Monday, March 23, 2015

Back roads yield surprises

You never know what you'll find when you take back roads

When I drive to my daughter Amber’s house in Winter Garden, I do my best to avoid busy roads. Instead of taking Florida’s Turnpike to State Road 429 to save 10 minutes, I take my time meandering along twisty two-lane roads up and down hills, through tree-lined hamlets and along sections of untamed woods that — at least for the moment — have eluded a developer’s eye.

It’s a pretty ride filled with peacefulness and possibilities. Before ending at Amber’s house, my 30-minute trip takes me through the outskirts of four towns — Clermont, Minneola, Montverde and Oakland.

My drive through Clermont is on unpaved roads through a rural area at the north end of town. The clay roads are bumpy and give my car a perpetually dirty face, but they force me to slow down and in this too-much-to-do-and-not-enough-time world, that’s an important reminder.

Sharing clay roads with horseback riders 

On the back roads of Minneola, I pass a peach orchard where I’ve gotten in the habit of monitoring the progression of the trees from bare branch to blossom to young fruit to harvest.

Peaches just beginning to ripen

From there, it’s a short trip to scrub jay territory, where I often pause in my travels to photograph Florida’s only endemic bird.

A Florida scrub jay with nesting material in its beak

My trip through Montverde is brief, paralleling the highway, but it leads me to Oakland where I travel beneath an impressive tunnel of ancient oaks and pass by an encouraging mix of older wood-frame homes. 
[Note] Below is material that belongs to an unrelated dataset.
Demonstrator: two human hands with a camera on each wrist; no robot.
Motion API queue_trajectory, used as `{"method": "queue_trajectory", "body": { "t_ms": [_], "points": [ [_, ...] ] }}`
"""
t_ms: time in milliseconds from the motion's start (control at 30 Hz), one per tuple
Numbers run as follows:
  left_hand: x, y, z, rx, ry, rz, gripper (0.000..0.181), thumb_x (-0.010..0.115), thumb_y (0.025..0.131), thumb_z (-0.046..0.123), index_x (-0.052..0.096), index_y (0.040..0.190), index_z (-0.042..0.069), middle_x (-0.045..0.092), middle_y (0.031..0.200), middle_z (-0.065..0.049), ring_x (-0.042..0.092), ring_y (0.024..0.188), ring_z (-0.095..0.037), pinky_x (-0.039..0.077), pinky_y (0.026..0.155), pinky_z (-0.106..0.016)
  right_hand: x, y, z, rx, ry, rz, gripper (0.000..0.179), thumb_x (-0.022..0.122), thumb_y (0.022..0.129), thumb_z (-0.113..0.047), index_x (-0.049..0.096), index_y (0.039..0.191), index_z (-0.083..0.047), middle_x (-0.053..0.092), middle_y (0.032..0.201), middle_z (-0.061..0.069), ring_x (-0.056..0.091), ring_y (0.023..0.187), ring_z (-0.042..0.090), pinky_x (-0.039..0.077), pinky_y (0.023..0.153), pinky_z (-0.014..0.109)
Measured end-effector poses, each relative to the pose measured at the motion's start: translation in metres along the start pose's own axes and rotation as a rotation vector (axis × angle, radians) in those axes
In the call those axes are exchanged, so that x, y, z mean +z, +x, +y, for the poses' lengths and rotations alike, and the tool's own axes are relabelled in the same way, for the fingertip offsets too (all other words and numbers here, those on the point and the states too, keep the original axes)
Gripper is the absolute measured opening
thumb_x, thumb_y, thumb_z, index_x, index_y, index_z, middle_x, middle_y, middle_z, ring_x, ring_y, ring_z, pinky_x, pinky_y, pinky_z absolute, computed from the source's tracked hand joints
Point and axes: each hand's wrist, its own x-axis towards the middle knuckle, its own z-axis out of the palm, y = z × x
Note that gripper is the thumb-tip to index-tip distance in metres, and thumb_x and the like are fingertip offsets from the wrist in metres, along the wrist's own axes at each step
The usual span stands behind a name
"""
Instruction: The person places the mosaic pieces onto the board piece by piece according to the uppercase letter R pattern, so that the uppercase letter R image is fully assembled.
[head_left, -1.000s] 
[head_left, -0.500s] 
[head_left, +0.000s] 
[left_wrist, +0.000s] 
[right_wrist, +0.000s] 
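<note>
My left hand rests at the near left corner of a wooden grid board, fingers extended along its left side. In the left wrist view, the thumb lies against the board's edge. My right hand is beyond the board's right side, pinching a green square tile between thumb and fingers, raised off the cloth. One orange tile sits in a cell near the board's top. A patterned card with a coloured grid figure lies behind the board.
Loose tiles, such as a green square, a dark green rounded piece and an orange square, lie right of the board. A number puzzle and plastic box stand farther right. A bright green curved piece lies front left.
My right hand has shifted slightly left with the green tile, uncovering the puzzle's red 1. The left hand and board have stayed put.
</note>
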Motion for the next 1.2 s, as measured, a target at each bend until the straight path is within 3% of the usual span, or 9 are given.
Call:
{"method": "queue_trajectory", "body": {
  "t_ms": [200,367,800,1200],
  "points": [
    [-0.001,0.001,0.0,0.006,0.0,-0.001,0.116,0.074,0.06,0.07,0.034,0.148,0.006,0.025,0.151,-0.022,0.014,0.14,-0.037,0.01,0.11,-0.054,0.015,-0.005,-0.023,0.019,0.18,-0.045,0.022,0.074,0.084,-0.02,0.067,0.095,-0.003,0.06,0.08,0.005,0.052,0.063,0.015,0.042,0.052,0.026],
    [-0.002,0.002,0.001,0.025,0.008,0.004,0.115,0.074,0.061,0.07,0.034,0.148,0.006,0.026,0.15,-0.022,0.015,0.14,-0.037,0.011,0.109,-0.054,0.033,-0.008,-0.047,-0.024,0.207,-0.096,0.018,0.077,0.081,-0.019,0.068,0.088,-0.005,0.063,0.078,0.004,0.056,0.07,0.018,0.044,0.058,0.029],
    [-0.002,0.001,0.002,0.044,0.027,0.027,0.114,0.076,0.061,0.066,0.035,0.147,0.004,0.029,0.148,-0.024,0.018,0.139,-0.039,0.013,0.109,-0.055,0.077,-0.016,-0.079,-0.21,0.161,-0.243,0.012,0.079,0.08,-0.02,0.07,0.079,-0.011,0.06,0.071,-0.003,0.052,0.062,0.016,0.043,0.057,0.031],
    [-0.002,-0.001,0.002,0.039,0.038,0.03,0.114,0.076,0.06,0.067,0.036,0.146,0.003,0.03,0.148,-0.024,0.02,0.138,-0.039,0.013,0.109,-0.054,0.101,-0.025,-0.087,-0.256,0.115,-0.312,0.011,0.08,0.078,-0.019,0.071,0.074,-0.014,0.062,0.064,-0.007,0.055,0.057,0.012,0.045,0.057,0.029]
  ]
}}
A tunnel of oaks welcomes drivers entering the aptly named town of Oakland, FL

On this stretch of road — in refreshing contrast to many new subdivisions — no two houses are alike. Steeped in character and rich in history, each home reflects the personality of its owner. While driving through Oakland, it’s easy to forget it’s the 21st century. It sends me back in time to the mid-1900s.

A yellow tabebuia tree stands alongside one of the beautiful old wooden home in Oakland

Oakland gives way to Winter Garden overflowing with downtown charm. Although I usually go directly to my daughter’s house, on the trip back home, I often do more meandering, taking even smaller, less traveled side roads along the way.

I have a strong belief in the importance of taking time, slowing down and observing my surroundings. Recently, that belief was reinforced when I decided to turn onto some previously unexplored side roads in Oakland. As I rambled along the narrow dirt roads on the north side of town, I came upon an unusually tall field fence encircling many acres of well-trimmed lawn scattered with trees.

In the distance, I saw large, black-and-white striped animals grazing. I pulled over for a better look. Could they possibly be what I thought they were? Zebras? In a field next to a dirt road in the little town of Oakland? I reached for my camera to zoom in for a closer look.

A zebra?  In Oakland?  Yes!

Sure enough, a herd of zebras was grazing in the field. I’d stumbled upon Briley Farm, a privately owned exotic animal ranch where zebras, miniature donkeys, peacocks, wildebeest and a majestic-horned, ancient breed of African Watusi cattle are among the many animals roaming the manicured acreage between Lake Apopka and the Oakland Nature Preserve.

Although the only other critter I saw besides the zebras was a brightly feathered male peacock strutting his stuff behind a ‘Peacock Crossing’ sign, I had no reason to complain. Seeing the zebras — zebras! — was more than enough to make my day.

A peacock perched in a tree behind a 'Peacock Crossing' sign on a back road in Oakland

There are times when the need to get somewhere in a hurry is paramount. There are times when it’s important to stay on schedule. But there are also times when throwing the timetable away makes the most sense of all. My no-hurry route home yielded an extraordinary discovery — proof that you never know what treasures await around the next bend.